The damage that we do to the people that God shaped and molded out of love with God’s very hands matters a lot to God.  Not telling lies about your God created neighbor, and not harming them in word and deed matters a lot to God.  It is almost as if God desires more than anything that we love our neighbors as ourselves. 

Luke 10:27 says, “Love your neighbor as yourself.” 

Mark 12:31 says, “Love your neighbor as yourself.” 

Matthew 22:39 says, “Love your neighbor as yourself.” 

Galatians 5:14 says, “Love your neighbor as yourself.” 

James 2:8 says, “Love your neighbor as yourself.” 

Leviticus 19:18 says, “Love your neighbor as yourself.” 

I could continue. 

It kind of makes me wonder if God wants us to love our neighbors as ourselves?

Here is the thing: Jesus died on a cross to save us.  He gave his life so that we might live.  He did everything in his power to benefit us.  He did this all out of love for us.  He loved his neighbor as himself.  What a waste that sacrifice is if we take that love shown us on the cross and trample on it just so that we can haphazardly tromp over the dignity of those he gave his life to save.  “You shall not bear false witness against your neighbor.”  Instead, you shall love your neighbor just as Jesus has loved you.

In fact, Jesus wants us to take it one step further.  Jesus desires that we not only know God’s laws, but that we would also be wise.  So, one step further than not lying about our neighbors is not judging them in the first place.  After-all, is not judgment against someone at the root of speaking poorly about them?

Do you want to know what foolish people do?  They speak poorly of other people’s character when their own character is quite poor.  They judge when there is plenty about which they themselves could be judged.  Jesus says that they are like a blind person leading a blind person.  They both fall into a pit.  They both bump into everything around them and cause destruction. 

Do you want to know what a wise person would do?  They would take the log that is stuck within their own eye out first so that they could see the speck that is causing their neighbor to be blind.  That way their actions would be caring and loving rather than destructive.

But, that sort of love and help of both self and neighbor would defeat the whole point of bearing false witness against the neighbor.  We bear false witness against our neighbors because we want them to be hurt, we want them to be pushed down or knocked out of the way.  We want to see them in the worst possible light.  We want to see them with a hue of green and rot.  We want to see them as evil.  We want to point to them and say, “Look at them, they are bad.  Look at us, we are great and good!”  We want to judge them based on superficial factors such as age, gender, or race because we have been told by the world that the only way to succeed in life is to ensure that everyone else fails.

But, we are not children of this world sisters and brothers of Jesus Christ.  We are children of the light.  We are children of the truth.  We are children of love.  We are children of the Most High, our Almighty God and Father, and God’s Son, Jesus Christ!  We desire that everyone might have the light of God’s love and goodness shown on them.  We desire this because we know that every single person on this good earth has the right to point up to the heavens and declare with the Psalmist, “I am fearfully and wonderfully made!  Wonderful are your works [O God]!” (Psalm 139:14).

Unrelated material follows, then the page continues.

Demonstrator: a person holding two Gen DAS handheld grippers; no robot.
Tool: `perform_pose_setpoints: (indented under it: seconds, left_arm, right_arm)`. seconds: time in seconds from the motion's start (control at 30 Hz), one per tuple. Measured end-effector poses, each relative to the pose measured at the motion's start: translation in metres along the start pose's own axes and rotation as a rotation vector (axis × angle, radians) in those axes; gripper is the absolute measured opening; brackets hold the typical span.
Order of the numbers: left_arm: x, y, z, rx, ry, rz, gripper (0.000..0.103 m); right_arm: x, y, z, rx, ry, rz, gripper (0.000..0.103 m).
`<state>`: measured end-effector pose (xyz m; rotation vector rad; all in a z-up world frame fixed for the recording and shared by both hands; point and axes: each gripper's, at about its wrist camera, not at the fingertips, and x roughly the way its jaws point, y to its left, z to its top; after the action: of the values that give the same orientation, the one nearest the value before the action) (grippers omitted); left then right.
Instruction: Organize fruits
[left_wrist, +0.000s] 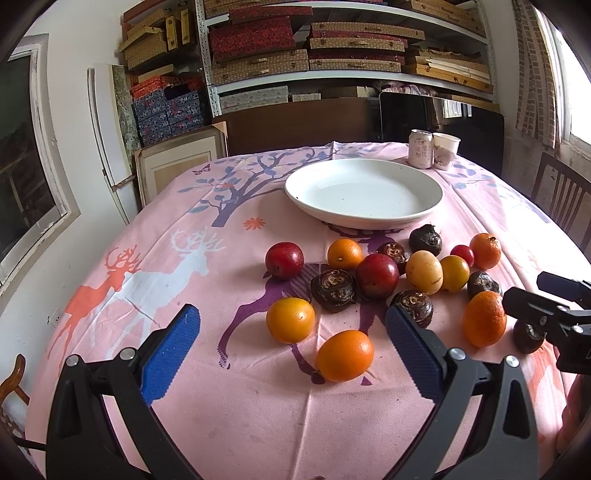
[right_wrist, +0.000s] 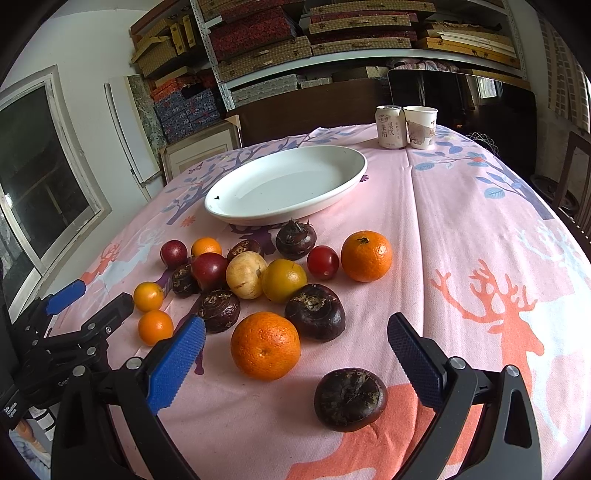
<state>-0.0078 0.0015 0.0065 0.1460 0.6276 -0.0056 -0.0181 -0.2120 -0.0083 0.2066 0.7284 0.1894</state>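
Observation:
An empty white plate (left_wrist: 364, 192) (right_wrist: 284, 184) sits mid-table on the pink deer-print cloth. Below it lie several loose fruits: oranges (left_wrist: 344, 355) (right_wrist: 265, 345), red plums (left_wrist: 284, 260) (right_wrist: 209, 270), dark water chestnuts (left_wrist: 334, 290) (right_wrist: 350, 398), yellow fruits (left_wrist: 424, 272) (right_wrist: 246, 274) and a cherry tomato (right_wrist: 323, 262). My left gripper (left_wrist: 293, 323) is open, hovering over the near orange fruits with nothing between its fingers. My right gripper (right_wrist: 295, 332) is open too, with an orange and a water chestnut lying just ahead of its fingers. Each gripper shows at the other view's edge.
A drink can (left_wrist: 420, 148) (right_wrist: 388, 126) and a paper cup (left_wrist: 446, 149) (right_wrist: 420, 126) stand at the table's far side behind the plate. Shelves of boxes (left_wrist: 306, 48) fill the back wall. A wooden chair (left_wrist: 563, 199) stands at the right; a window (left_wrist: 26, 155) is at the left.

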Motion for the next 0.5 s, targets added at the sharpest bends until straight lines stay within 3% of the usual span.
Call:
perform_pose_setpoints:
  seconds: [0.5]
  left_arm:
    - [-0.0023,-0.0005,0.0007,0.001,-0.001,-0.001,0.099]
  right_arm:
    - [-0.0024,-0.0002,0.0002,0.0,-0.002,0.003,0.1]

So, we care about lying about our neighbors.  We are careful about bearing false witness against them.  Instead, we strive to see our neighbors and everything they do in the best possible light.  We do not spread lies about them.  We do not speak in ways that would cast darkness upon them.  We do not assume they are evil.  We do not assume their intentions are evil. 

Instead, we speak in ways that show love.  We walk in the ways of Jesus who seeks, even to this day, to draw us closer to one another.

“You shall not bear false witness against your neighbor.”